Résumé de la décision
Dans l'affaire opposant M. [E] [D] à la société Sainte-Barbe groupe CDC habitat, M. [D] a formé un pourvoi contre un arrêt rendu le 23 juin 2022 par la cour d'appel de Metz. La Cour de cassation, par sa décision du 13 juin 2024, a rejeté le pourvoi, considérant que le moyen de cassation invoqué n'était pas susceptible d'entraîner la cassation. En outre, M. [D] a été condamné aux dépens et à verser une somme de 3 000 euros à la société défenderesse au titre de l'article 700 du code de procédure civile.
Arguments pertinents
La Cour de cassation a souligné que le moyen de cassation soulevé par M. [D] était manifestement insuffisant pour entraîner une cassation. L'article 1014, alinéa 1er, du code de procédure civile a été cité pour établir qu'il n'était pas nécessaire de motiver spécialement cette décision. Cela signifie que la Cour a jugé que les arguments avancés par M. [D] ne remettaient pas en cause la légalité de l'arrêt de la cour d'appel, permettant ainsi de rejeter le pourvoi sans approfondissement.

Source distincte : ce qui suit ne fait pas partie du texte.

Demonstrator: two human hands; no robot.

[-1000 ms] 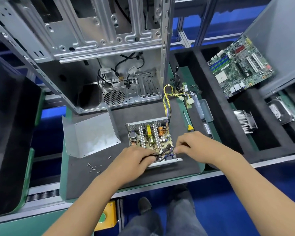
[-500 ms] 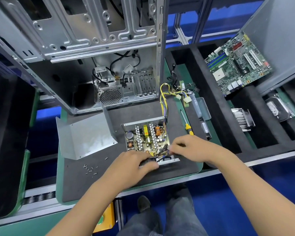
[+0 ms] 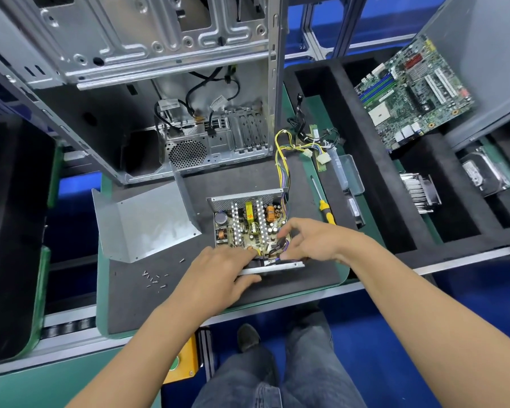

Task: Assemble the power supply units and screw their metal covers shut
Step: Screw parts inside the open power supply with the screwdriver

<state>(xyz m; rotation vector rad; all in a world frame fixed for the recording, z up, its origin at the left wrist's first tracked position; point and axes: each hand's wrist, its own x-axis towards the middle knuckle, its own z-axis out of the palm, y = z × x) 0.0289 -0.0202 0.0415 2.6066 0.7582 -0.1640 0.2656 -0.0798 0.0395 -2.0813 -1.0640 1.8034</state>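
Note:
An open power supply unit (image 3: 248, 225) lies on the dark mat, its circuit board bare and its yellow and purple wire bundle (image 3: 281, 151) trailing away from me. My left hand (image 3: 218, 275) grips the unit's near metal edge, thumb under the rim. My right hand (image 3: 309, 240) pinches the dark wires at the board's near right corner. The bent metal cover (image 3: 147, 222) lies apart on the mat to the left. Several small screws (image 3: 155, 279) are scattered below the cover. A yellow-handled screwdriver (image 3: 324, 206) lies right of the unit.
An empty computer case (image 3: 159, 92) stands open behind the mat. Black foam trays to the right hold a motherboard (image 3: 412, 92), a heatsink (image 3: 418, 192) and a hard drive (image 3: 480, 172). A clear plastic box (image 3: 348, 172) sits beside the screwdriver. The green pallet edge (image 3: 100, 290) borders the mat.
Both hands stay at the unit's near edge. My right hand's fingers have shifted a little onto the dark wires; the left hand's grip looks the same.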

> "Le moyen de cassation, qui est invoqué à l'encontre de la décision attaquée, n'est manifestement pas de nature à entraîner la cassation."
Interprétations et citations légales
Dans cette décision, la Cour de cassation a appliqué l'article 1014 du code de procédure civile, qui stipule :
> "En cas de rejet d'un pourvoi, il n'est pas nécessaire de statuer par un arrêt spécialement motivé lorsque le moyen ne présente pas un caractère sérieux."
Cette application indique que lorsque le moyen est manifestement infondé, la Cour peut choisir de ne pas justifier plus en profondeur son rejet, ce qui renforce la rapidité et l'efficacité de la justice.
L'article 700 du code de procédure civile a également été appliqué, mentionnant que M. [D] devait payer à la société une somme pour couvrir les frais d'instance, ce qui est une pratique courante lorsque la partie perdante n'obtient pas gain de cause. Cela souligne l'importance de la rigueur dans la présentation des arguments lors d'un pourvoi, en rendant compte des conséquences financières qui peuvent en découler.
En somme, la Cour a agi en conformité avec les dispositions légales pour conclure à l'absence de fondement sérieux du pourvoi de M. [D], renforçant ainsi la stabilité des décisions judiciaires antérieures.